The other major deviation is surrounding Kick-Ass's love interest. When he is stabbed and beaten, Kick-Ass makes the EMT worker promise not to tell anyone about his costume, so everybody ends up thinking he was found naked in a back alley. Consequently a rumour starts around the school that he's gay. Because he was mugged and raped, get it? Subsequently Kick-Ass pretends to be gay so he can get closer to a girl he likes. He has to watch girly movies, suppress boners when applying fake tans etc. He comes clean at the end, and while in the movie she ends up fucking him right then and there, in the comic she responds a little more realistically and tells him to fuck off. Although I thought the movie actually improved the story structure in a lot of ways, I thought this was handled better in the comic.

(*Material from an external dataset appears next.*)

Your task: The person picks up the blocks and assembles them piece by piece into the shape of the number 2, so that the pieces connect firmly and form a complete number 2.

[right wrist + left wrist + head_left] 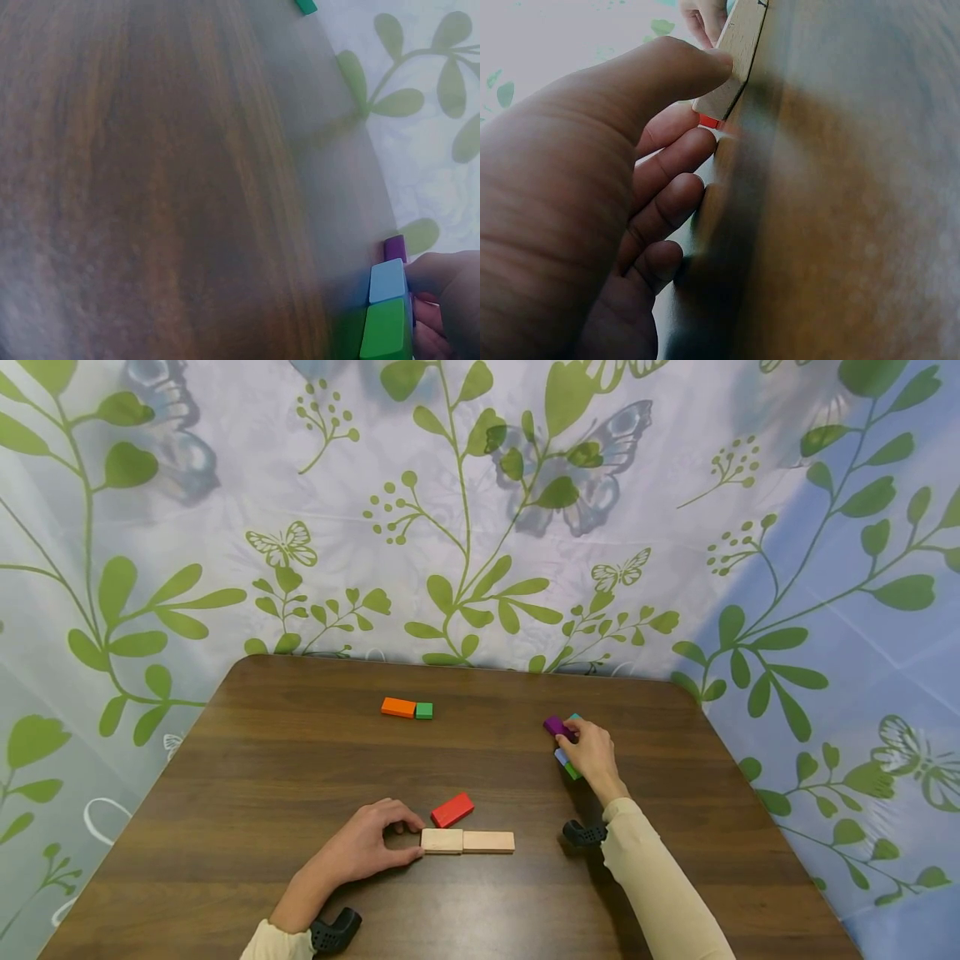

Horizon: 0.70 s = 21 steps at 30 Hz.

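Observation:
My left hand (367,842) pinches the left end of a plain wooden block (442,841) between thumb and forefinger. A second plain wooden block (489,842) lies end to end with it, on its right. Just behind these two is a red block (452,810), set at an angle. At the right, my right hand (592,753) has thumb and fingers around the end of a purple block (557,727). A light blue block (388,281) and a green block (386,330) lie in line beside that hand. The fingers partly cover a cyan block (575,717).
An orange block (398,707) and a small green block (424,711) touch end to end near the back of the brown wooden table (300,760). A leaf-patterned cloth (337,585) hangs behind the table's far edge.

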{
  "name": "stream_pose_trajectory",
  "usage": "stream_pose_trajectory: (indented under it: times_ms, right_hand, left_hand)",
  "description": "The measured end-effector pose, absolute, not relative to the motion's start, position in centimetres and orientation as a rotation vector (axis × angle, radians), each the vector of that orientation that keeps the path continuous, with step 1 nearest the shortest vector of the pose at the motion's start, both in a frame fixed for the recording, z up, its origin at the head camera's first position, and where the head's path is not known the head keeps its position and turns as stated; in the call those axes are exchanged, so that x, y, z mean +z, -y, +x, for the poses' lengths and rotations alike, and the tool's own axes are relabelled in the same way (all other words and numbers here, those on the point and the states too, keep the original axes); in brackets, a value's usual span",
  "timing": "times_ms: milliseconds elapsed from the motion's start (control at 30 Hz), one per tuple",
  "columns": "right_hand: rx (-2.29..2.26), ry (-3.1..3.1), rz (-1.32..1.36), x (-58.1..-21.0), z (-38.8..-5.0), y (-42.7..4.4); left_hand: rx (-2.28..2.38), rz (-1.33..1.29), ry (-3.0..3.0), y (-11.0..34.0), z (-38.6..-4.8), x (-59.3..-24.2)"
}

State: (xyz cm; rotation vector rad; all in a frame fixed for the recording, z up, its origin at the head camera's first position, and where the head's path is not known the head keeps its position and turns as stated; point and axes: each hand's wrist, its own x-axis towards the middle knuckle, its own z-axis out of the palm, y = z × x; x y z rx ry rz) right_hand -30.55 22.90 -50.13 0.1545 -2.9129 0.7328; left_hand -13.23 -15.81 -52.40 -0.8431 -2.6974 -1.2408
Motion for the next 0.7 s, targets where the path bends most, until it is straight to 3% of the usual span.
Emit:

The geek community's enthusiastic praise of this film has me a little baffled. They're raving about it to the point that they are criticising Roger Ebert for not liking it. I mean, I know the guy is off the mark sometimes, especially when a film offends his sensibilities, but he's entitled to his own opinion. I guess there's a romanticism to Matthew Vaughn's fuck-the-studios battle against suit-wearing spoilsports, but I think they should save their adoration for a film that uses shock tactics to say something genuine.

I know I'm being hard on this film but I did enjoy it on some level. There were some good gags and the action sequences were fun and well-staged. There were some nice touches, like Nicholas Cage doing an Adam West impression whenever he was in costume. It just seems like a missed opportunity to me. I don't mind if a movie has no real substance, but starting a movie with a good half-hour of narration about the reality of being a superhero, only to spin off into a crazy fantasy with ninjas and jetpacks and giant microwaves and cartoon mobsters.. well it just makes it seem like you don't know what the fuck you are doing. Unless they were going for some sort of post-post-modern, double-ironic superhero story. If so, please disregard everything I said.